I would like to ask the difference between $coefficients and $effects in aov output.

Here the f1 factor and the interaction f1 * f2 are significant. I want to interpret the effect of that factor on the response and I thought that the $effects is what I needed.

Let’s consider the following simple following data set.

f1 <- c(1,1,0,0,1,1,0,0)
f2 <- c(1,0,0,1,1,0,0,1)
r <- c(80, 50, 30, 10, 87,53,29,8)
av <- aov(r ~ f1 * f2)
summary(av)
av$coefficients
av$effects
plot(f1, r)

It seems that the response is being increased by 48.25 units because of f1 mean(r[f1==1]) - mean(r[f1==0]).
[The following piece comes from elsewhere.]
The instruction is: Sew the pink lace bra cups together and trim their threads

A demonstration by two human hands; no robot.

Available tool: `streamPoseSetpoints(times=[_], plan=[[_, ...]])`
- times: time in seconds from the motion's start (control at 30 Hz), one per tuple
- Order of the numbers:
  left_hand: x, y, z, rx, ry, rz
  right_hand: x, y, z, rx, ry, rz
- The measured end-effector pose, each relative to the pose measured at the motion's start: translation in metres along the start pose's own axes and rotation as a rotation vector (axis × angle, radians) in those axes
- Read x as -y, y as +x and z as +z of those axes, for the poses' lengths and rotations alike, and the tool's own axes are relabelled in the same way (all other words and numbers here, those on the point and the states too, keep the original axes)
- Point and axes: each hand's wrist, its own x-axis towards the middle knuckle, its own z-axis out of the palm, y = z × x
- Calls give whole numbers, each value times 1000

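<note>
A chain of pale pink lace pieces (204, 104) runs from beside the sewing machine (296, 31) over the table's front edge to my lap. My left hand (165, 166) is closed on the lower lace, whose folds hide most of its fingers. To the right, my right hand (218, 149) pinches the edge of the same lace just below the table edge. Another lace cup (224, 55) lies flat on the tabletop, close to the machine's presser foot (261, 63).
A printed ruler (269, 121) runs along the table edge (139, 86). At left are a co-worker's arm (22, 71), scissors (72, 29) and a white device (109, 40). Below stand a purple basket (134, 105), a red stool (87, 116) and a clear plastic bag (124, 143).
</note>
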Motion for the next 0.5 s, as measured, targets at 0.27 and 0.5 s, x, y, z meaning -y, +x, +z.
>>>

But I can’t really see that on $effects output. What does the $effects output really tell me?

like image 851
Lefty Avatar asked Oct 24 '16 21:10

Lefty


1 Answers

Effects are rotated response values according to the QR factorization for design matrix. Check:

all.equal(qr.qty(av$qr, r), unname(av$effects))
# [1] TRUE

Effects are useful for finding regression coefficients from QR factorization:

all.equal(backsolve(av$qr$qr, av$effects), unname(coef(av)))
# [1] TRUE

They can also be used to find fitted values and residuals:

e1 <- e2 <- av$effects
e1[(av$rank+1):length(e1)] <- 0
e2[1:av$rank] <- 0

all.equal(unname(qr.qy(av$qr, e1)), unname(fitted(av)))
# [1] TRUE

all.equal(unname(qr.qy(av$qr, e2)), unname(residuals(av)))
# [1] TRUE

So in summary, effects are representation of data at rotated domain, and is all least square regression is about.